### [The task]
Retrieve every line from the records in which the word "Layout" occurs.

'''

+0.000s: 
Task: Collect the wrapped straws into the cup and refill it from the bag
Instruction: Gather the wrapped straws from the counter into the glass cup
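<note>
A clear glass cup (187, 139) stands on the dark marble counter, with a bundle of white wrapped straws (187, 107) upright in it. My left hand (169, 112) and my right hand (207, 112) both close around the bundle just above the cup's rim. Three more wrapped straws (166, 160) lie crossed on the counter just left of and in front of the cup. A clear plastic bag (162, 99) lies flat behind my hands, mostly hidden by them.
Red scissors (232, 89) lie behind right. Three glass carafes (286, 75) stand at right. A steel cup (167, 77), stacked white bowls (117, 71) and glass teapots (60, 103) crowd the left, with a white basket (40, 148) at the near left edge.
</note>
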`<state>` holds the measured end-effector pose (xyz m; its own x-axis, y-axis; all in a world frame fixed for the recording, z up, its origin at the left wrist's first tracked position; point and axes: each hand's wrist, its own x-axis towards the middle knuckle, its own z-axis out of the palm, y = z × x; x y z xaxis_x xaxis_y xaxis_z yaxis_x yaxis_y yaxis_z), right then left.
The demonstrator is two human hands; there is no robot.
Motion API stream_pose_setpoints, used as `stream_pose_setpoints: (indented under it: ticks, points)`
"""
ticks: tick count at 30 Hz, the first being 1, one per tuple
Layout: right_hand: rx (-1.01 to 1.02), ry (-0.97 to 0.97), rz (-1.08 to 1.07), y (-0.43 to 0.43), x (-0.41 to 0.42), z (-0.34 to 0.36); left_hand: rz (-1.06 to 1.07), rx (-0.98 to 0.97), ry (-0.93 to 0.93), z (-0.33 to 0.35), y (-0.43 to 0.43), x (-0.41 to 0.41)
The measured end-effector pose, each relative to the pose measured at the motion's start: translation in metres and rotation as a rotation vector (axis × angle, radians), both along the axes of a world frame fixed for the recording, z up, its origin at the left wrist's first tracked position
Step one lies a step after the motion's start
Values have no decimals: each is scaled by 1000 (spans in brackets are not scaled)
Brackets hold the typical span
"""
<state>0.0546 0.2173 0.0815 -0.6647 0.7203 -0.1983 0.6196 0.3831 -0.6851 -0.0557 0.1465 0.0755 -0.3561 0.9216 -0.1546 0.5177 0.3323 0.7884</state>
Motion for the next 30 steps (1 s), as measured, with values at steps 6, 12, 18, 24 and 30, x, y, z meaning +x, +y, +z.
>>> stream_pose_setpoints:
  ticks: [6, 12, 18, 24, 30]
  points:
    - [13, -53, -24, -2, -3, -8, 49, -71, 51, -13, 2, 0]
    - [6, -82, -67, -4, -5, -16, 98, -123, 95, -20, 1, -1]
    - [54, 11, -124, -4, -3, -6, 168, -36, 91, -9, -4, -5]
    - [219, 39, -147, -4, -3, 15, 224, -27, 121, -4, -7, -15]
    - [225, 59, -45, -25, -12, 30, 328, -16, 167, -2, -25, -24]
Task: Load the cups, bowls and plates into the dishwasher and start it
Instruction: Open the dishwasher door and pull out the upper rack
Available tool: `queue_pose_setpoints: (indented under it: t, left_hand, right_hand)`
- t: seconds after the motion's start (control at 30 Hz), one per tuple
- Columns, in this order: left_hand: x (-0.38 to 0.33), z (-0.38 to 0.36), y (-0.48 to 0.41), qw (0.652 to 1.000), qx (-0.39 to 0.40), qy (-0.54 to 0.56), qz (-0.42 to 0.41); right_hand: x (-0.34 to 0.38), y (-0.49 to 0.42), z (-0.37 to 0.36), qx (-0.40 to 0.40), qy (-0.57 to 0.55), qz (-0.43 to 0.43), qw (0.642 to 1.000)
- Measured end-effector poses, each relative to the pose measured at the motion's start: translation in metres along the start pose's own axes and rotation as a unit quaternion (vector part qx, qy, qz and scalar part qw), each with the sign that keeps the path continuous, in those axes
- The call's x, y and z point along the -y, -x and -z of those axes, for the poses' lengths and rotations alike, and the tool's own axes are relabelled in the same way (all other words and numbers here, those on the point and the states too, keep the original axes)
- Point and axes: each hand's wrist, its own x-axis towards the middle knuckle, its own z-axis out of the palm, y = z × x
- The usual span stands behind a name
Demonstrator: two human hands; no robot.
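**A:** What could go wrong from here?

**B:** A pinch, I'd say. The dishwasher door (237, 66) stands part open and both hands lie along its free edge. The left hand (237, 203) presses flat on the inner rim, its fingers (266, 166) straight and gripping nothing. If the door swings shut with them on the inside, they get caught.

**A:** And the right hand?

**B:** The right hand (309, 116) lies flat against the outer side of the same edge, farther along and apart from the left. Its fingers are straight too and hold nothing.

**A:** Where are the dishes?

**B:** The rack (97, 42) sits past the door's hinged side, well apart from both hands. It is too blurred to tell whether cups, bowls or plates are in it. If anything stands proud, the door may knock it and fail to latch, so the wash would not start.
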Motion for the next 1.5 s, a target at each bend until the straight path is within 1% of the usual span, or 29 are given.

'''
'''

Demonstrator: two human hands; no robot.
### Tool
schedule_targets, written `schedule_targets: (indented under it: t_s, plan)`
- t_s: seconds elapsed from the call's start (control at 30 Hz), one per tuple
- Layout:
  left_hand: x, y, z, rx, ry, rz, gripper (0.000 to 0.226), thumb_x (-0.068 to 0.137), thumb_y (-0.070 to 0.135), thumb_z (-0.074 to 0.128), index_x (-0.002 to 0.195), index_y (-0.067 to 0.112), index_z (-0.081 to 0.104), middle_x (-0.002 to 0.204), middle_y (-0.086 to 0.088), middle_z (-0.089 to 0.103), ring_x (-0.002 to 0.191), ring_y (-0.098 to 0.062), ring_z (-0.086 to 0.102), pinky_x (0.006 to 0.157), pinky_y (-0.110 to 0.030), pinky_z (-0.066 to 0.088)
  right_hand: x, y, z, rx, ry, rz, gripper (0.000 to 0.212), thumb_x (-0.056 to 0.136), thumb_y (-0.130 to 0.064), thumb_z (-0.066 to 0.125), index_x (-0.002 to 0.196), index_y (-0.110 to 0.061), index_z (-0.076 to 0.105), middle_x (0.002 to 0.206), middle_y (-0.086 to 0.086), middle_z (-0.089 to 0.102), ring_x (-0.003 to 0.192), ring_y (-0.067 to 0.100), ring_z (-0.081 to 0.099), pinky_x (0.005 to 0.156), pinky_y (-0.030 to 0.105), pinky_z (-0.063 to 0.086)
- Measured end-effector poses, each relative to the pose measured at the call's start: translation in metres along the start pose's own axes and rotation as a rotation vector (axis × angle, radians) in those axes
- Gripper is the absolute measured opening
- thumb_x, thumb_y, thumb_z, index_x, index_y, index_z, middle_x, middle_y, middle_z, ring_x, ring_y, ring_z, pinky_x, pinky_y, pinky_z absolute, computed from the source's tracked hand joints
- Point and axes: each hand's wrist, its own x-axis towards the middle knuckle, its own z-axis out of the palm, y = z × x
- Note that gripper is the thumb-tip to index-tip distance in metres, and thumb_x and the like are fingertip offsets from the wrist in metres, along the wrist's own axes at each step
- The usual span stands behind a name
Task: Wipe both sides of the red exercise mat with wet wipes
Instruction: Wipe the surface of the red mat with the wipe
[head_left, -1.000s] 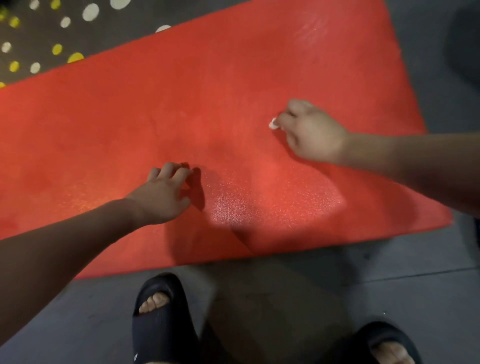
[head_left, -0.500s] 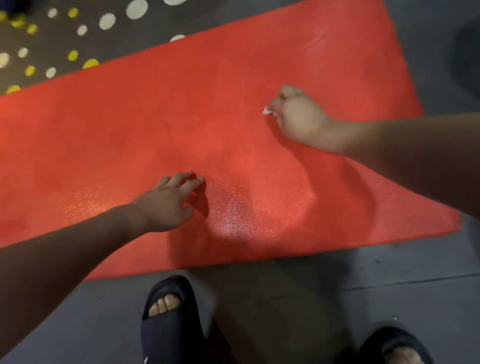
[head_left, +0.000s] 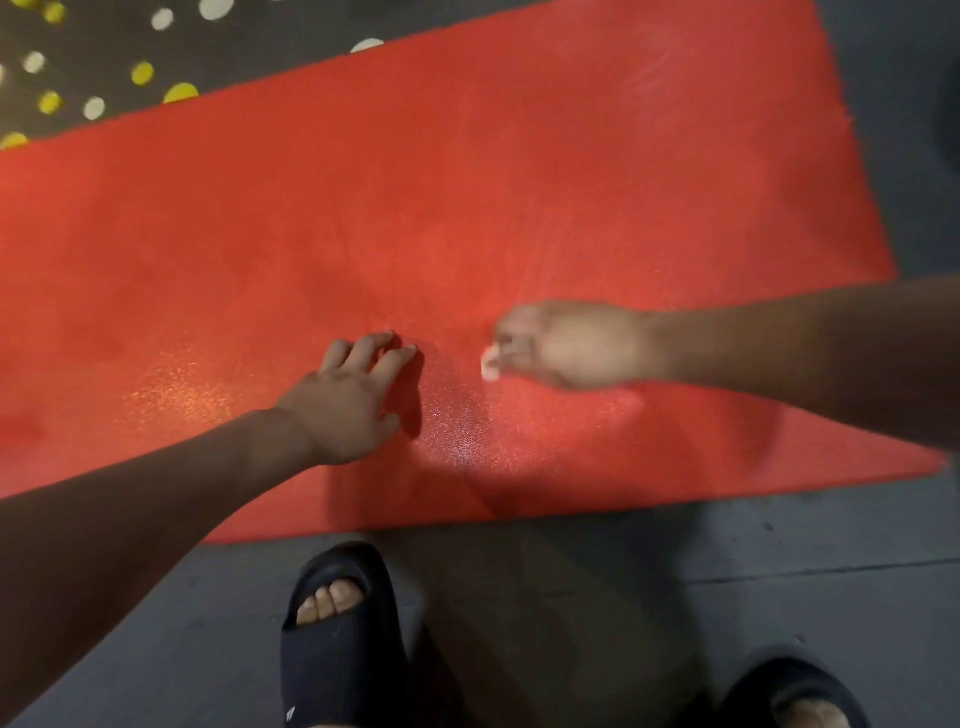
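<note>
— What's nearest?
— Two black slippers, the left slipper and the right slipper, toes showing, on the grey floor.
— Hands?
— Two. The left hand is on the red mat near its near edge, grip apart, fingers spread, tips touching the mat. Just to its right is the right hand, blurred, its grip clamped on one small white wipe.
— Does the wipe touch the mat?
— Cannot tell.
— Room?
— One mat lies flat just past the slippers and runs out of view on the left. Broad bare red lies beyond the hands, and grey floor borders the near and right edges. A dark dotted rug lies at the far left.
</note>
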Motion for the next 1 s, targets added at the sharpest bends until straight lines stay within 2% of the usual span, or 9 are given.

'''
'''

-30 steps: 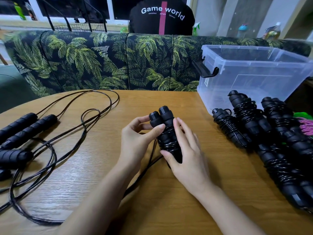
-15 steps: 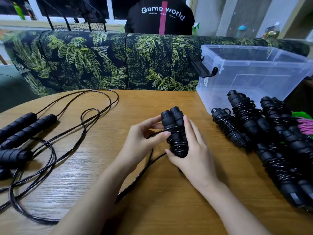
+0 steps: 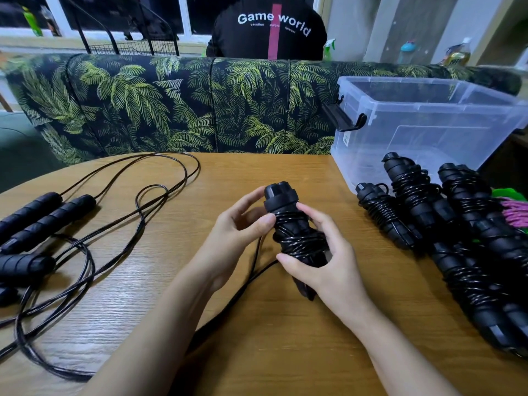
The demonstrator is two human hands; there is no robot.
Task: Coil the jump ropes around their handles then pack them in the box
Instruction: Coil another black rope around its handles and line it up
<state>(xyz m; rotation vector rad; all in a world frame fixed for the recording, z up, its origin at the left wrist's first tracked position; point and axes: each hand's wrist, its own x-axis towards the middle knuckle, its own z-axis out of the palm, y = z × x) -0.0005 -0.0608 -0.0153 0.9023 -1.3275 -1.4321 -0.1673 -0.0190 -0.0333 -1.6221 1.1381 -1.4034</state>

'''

### [Answer to this task]
Layout: right_hand: rx (-1.01 to 1.02), ry (-0.97 to 0.97), rz (-1.08 to 1.07), y (-0.43 to 0.43), x (-0.41 to 0.42), z (-0.34 to 0.36); left_hand: rz (-1.06 to 1.07), rx (-0.98 to 0.97), ry (-0.93 to 0.93), z (-0.33 to 0.35), y (-0.43 to 0.43), x (-0.41 to 0.41)
- Layout:

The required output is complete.